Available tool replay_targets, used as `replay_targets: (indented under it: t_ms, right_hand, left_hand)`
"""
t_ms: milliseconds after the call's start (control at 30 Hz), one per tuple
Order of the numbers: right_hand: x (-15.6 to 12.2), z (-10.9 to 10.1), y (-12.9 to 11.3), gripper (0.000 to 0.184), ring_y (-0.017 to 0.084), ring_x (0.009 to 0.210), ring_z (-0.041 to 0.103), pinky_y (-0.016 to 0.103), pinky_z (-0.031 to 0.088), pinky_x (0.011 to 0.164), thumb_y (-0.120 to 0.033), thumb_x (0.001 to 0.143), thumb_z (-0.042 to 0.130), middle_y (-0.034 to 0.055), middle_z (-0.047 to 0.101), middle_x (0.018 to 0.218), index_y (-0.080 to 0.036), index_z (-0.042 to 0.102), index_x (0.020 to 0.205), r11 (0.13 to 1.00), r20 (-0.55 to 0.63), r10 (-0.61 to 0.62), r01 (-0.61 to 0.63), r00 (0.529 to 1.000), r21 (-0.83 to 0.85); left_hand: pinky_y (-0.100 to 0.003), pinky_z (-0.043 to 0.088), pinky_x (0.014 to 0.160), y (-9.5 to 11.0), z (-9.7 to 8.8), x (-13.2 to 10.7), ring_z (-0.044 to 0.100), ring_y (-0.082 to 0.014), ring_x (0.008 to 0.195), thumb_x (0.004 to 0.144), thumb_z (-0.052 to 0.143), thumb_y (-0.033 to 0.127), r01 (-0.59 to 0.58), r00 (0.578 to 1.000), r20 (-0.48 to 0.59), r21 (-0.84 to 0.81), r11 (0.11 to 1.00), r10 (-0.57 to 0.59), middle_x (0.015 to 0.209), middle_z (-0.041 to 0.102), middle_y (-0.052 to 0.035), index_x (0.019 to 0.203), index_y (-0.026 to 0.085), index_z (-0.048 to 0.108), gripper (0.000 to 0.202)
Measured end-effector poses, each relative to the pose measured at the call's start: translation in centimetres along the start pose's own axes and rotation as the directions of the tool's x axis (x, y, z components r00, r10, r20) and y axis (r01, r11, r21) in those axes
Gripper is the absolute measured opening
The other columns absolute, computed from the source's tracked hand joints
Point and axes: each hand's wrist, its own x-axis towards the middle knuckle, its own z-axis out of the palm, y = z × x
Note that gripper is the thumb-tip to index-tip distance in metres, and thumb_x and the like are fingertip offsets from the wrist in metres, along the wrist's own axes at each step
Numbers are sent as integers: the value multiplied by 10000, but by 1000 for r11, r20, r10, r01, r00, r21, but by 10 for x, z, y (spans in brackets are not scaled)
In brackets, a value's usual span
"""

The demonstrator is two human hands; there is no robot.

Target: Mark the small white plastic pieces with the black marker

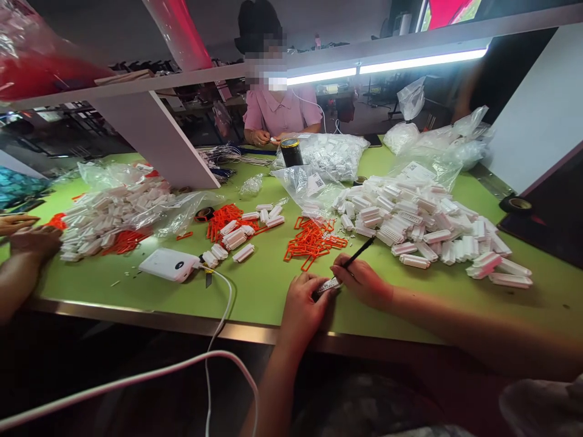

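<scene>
Left hand (304, 303) pinching white connector block (328, 284); right hand (364, 283) pinching black stick (361, 252), seemingly poking block (next poke likely needing steady holding).

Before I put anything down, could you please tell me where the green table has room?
One bare patch lies between the white cable and the left hand; another strip, nearly bare, between the right forearm and the heap of white pieces. It is crowded at that heap and the orange loops beyond the left hand.
</scene>
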Motion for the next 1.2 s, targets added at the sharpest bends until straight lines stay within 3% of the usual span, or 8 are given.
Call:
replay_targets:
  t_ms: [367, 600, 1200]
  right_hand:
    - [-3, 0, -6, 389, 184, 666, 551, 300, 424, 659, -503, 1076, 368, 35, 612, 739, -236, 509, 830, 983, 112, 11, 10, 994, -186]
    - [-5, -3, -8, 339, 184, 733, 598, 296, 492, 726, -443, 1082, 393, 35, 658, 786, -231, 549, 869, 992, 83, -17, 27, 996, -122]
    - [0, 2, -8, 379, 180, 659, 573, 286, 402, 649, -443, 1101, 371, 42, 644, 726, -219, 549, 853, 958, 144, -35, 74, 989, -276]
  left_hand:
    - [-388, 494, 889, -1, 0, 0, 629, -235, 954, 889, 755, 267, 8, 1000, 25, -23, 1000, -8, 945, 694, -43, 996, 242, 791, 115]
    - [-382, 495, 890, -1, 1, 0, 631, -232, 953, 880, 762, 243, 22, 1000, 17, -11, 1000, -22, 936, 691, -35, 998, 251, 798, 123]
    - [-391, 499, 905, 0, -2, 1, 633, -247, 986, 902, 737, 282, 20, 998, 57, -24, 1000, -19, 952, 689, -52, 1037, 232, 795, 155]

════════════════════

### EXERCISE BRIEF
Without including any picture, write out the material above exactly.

### WRITTEN RESPONSE
Available tool replay_targets, used as `replay_targets: (indented under it: t_ms, right_hand, left_hand)`
"""
t_ms: milliseconds after the call's start (control at 30 Hz), one per tuple
Order of the numbers: right_hand: x (-15.6 to 12.2), z (-10.9 to 10.1), y (-12.9 to 11.3), gripper (0.000 to 0.184), ring_y (-0.017 to 0.084), ring_x (0.009 to 0.210), ring_z (-0.041 to 0.103), pinky_y (-0.016 to 0.103), pinky_z (-0.031 to 0.088), pinky_x (0.011 to 0.164), thumb_y (-0.120 to 0.033), thumb_x (0.001 to 0.143), thumb_z (-0.042 to 0.130), middle_y (-0.034 to 0.055), middle_z (-0.047 to 0.101), middle_x (0.018 to 0.218), index_y (-0.080 to 0.036), index_z (-0.042 to 0.102), index_x (0.020 to 0.205), r11 (0.13 to 1.00), r20 (-0.55 to 0.63), r10 (-0.61 to 0.62), r01 (-0.61 to 0.63), r00 (0.529 to 1.000), r21 (-0.83 to 0.85); left_hand: pinky_y (-0.100 to 0.003), pinky_z (-0.043 to 0.088), pinky_x (0.014 to 0.160), y (-9.5 to 11.0), z (-9.7 to 8.8), x (-13.2 to 10.7), ring_z (-0.044 to 0.100), ring_y (-0.082 to 0.014), ring_x (0.008 to 0.195), thumb_x (0.004 to 0.144), thumb_z (-0.052 to 0.143), thumb_y (-0.033 to 0.127), r01 (-0.59 to 0.58), r00 (0.578 to 1.000), r20 (-0.48 to 0.59), r21 (-0.84 to 0.81), r11 (0.11 to 1.00), r10 (-0.57 to 0.59), middle_x (0.015 to 0.209), middle_z (-0.041 to 0.102), middle_y (-0.052 to 0.035), index_x (0.019 to 0.203), index_y (-0.026 to 0.085), index_z (-0.048 to 0.108), gripper (0.000 to 0.202)
Measured end-effector poses, each relative to the pose measured at the call's start: translation in centimetres along the start pose's own axes and rotation as the directions of the tool's x axis (x, y, z components r00, r10, r20) and y axis (r01, r11, r21) in those axes
Gripper is the absolute measured opening
The other columns absolute, computed from the source's tracked hand joints
Point and axes: each hand's wrist, its own x-axis towards the middle knuckle, its own z-axis out of the palm, y = z × x
Note that gripper is the thumb-tip to index-tip distance in metres, and thumb_x and the like are fingertip offsets from the wrist in metres, along the wrist's own axes at each step
Numbers are sent as integers: the value multiplied by 10000, but by 1000 for r11, r20, r10, r01, r00, r21, but by 10 for x, z, y (spans in brackets are not scaled)
In brackets, a value's usual span
"""

The demonstrator is two human hands; there is no robot.

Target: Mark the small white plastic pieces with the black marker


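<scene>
Left hand (304, 303) pinching white connector block (328, 284); right hand (364, 283) pinching black stick (361, 252), seemingly poking block (next poke likely needing steady holding).

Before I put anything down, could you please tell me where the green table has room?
One bare patch lies between the white cable and the left hand; another strip, nearly bare, between the right forearm and the heap of white pieces. It is crowded at that heap and the orange loops beyond the left hand.
</scene>
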Motion for the next 1.2 s, targets added at the sharpest bends until straight lines stay within 3% of the usual span, or 8 are given.
Call:
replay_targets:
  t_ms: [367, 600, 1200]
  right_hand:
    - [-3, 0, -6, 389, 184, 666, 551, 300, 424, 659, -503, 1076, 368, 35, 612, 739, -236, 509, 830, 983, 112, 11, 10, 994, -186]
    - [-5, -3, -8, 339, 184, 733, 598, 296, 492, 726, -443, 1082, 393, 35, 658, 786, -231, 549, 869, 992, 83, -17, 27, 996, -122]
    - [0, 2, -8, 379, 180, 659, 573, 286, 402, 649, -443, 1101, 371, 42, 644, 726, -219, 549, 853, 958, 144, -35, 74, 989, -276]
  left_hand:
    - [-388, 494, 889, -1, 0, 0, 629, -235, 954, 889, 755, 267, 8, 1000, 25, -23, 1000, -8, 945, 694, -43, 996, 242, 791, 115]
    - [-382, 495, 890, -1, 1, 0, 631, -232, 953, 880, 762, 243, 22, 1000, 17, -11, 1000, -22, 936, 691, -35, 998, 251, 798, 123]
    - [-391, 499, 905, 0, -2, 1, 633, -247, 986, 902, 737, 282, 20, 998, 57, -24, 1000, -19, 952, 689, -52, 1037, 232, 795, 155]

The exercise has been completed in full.